Aviation already accounts for about 13 per cent of the UK's greenhouse gas emissions. If allowed to continue unchecked, aviation growth will make it impossible for the UK to meet its target of reducing emissions by 80 per cent by 2050. Recent research by the Aviation Environment Federation suggests that the UK already has sufficient airport infrastructure to meet the maximum levels of future demand that would be consistent with the limits on aviation growth recommended by the Climate Change Committee.
Aviation currently depends on huge public subsidies. At a time of austerity, how sensible is it for investment to be directed into the fastest-growing emitter of CO2 when we have legal obligations to reduce these levels?
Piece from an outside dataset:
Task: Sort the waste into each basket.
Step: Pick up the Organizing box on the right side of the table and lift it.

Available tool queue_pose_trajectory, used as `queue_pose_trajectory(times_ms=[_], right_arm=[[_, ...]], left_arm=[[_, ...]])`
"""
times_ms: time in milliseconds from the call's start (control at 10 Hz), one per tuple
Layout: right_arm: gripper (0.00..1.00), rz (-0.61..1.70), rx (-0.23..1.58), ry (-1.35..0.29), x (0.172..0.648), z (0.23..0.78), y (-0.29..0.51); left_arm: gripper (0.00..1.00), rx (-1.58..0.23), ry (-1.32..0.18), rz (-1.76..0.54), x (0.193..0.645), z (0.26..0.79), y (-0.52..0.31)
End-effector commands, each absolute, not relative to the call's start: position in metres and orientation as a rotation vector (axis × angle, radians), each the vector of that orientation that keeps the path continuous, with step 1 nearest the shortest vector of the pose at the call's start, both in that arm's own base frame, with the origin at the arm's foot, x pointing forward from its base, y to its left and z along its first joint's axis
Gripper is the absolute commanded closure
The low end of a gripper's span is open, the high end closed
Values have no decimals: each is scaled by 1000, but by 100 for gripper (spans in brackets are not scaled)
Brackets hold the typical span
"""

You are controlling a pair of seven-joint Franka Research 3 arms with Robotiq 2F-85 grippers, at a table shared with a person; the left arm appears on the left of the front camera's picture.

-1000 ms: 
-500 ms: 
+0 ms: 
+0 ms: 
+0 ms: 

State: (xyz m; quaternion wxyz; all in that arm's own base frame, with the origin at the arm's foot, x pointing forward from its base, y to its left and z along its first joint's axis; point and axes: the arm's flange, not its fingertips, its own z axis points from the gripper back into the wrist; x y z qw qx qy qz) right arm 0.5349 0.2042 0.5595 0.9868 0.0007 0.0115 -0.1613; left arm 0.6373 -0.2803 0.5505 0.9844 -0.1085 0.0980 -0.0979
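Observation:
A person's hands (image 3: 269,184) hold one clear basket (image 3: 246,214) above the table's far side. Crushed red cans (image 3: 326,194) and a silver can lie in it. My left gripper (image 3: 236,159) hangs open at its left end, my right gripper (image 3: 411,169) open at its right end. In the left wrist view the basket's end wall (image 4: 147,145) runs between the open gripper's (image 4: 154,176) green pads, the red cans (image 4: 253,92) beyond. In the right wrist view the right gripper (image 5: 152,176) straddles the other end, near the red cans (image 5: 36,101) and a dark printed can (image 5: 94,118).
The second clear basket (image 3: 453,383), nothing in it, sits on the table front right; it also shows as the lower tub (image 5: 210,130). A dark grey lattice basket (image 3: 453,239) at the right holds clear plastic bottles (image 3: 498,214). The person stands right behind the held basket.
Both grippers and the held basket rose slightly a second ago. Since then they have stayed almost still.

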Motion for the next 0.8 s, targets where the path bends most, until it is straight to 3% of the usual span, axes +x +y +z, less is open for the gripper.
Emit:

The health impacts of the ensuing noise and air pollution are now much better understood, yet the Government does not seem concerned to address these issues, except when it affects Tory MPs' West London constituents who live under the Heathrow flight path.
Keith Taylor and Jean Lambert
Green MEP for South East England
Green MEP for London
London N1
Your report on building a new airport allows me to suggest putting it in the middle of the English Channel. Finished laughing? The Channel is the busiest shipping route in the world, but traffic must keep to the right of a sandbank running down the middle .
Building on marine sandbanks is not new (look at Japan and Dubai); the ridge could take an airport, a mile wide and 10 long. It would not affect birds or people, and it could replace Gatwick, Paris, Brussels, and Heathrow.
A new Maglev train tunnel (eg, Shanghai/airport) could get you to London in 20 minutes, Brussels 30, Paris and The Hague 40, and Amsterdam in an hour. To replace Heathrow and Gatwick, even at £180bn, shared with two other countries, is cheaper than £60bn for Heathrow alone.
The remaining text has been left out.